Bob Cringely writes IT class warfare – It’s not just IBM.  The essay embraces the complexity, nuance, and global dimensions of the self-destruction of the IT industry. He writes primarily to speak to the legions of unemployed older and previously well-paid U.S. IT professionals.  But the ills discussed don’t just apply to IBM … or the IT industry.  As he writes, “It is about the culture of large corporations today, not yesterday.”

Technology has become synonymous with innovation.  It’s a growth engine that has transformed business and everyday life and even led to the creative destruction of a few industries.  It’s telling when this poster child for capitalism is just another casualty.

Cringely calls it an issue of a new culture.  But he refers to the wrong culture.  It’s not the state of affairs in the boardroom.   He mentions Wall Street number crunchers, CEOs pushing for short-term results, an economic depression.  Such business factors, as well as CEOs both ruthless and enlightened, have come and gone over the decades.

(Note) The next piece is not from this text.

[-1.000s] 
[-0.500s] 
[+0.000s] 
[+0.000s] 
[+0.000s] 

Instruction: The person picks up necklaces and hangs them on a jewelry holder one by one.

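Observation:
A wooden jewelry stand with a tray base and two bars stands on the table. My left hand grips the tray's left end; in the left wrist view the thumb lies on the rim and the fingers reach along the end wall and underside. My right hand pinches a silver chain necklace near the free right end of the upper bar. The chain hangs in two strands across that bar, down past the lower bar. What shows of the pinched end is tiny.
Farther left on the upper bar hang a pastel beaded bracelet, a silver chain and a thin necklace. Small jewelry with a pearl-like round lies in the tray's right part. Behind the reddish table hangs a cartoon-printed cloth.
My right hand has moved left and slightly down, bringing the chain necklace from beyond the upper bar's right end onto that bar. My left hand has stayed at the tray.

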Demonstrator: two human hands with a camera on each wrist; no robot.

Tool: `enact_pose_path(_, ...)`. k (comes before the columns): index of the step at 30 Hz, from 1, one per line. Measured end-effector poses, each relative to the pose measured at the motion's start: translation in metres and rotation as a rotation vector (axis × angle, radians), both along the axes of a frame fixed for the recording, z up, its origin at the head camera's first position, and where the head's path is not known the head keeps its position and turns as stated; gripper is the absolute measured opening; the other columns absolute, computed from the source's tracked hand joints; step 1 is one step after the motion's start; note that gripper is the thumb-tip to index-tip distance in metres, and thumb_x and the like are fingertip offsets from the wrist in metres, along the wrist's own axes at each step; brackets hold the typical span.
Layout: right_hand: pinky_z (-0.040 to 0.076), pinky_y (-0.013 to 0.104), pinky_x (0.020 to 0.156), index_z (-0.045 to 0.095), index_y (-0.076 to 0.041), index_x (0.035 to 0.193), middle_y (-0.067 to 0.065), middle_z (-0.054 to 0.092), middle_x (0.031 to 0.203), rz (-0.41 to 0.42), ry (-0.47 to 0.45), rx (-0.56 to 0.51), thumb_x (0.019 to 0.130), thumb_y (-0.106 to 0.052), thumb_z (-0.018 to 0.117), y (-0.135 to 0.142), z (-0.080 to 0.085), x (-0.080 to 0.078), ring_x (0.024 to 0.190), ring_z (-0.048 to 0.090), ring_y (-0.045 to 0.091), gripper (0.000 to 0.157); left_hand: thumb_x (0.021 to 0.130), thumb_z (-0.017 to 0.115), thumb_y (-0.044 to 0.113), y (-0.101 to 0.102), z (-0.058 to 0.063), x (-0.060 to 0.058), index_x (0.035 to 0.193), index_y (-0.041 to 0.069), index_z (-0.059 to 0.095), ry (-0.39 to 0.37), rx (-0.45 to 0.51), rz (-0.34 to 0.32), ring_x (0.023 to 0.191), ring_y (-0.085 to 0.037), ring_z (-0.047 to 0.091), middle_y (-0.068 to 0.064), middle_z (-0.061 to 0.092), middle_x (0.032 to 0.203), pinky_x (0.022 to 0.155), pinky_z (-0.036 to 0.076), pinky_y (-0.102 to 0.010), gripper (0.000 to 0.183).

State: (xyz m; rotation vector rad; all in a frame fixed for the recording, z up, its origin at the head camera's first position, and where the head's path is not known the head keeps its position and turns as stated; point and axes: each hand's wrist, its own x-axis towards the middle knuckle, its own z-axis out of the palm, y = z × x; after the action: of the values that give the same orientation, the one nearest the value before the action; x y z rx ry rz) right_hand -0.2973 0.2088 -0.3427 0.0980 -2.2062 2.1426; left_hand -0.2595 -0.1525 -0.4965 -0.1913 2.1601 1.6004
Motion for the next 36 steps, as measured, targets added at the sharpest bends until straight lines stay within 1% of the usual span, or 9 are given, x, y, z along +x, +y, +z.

The latter half of the 20th century had reached a social balance where the wealthy and their proxy in commerce – large companies – shared power with the government and the people.  Economies were strong, workers were empowered, and the middle class thrived in an engine of increasing consumer demand that grew and benefited everyone.

That balance tipped with the rush to a fully free and open marketplace. This is the culture that has changed and created the “corpocracy“, the rise and supremacy of corporations. Externalities, real costs, consumer safeguards, social commitments, and civic responsibilities withered against the onslaught of unchecked capitalism.

The result indeed is class warfare.  Under corpocracy the rich got richer and everyone else got  poorer.  The middle class that drove the economy dried up.  Job stability, benefits,  pensions, healthcare, and true middle class pay have been eroding the past few decades for IBMers … IT workers … and all Americans.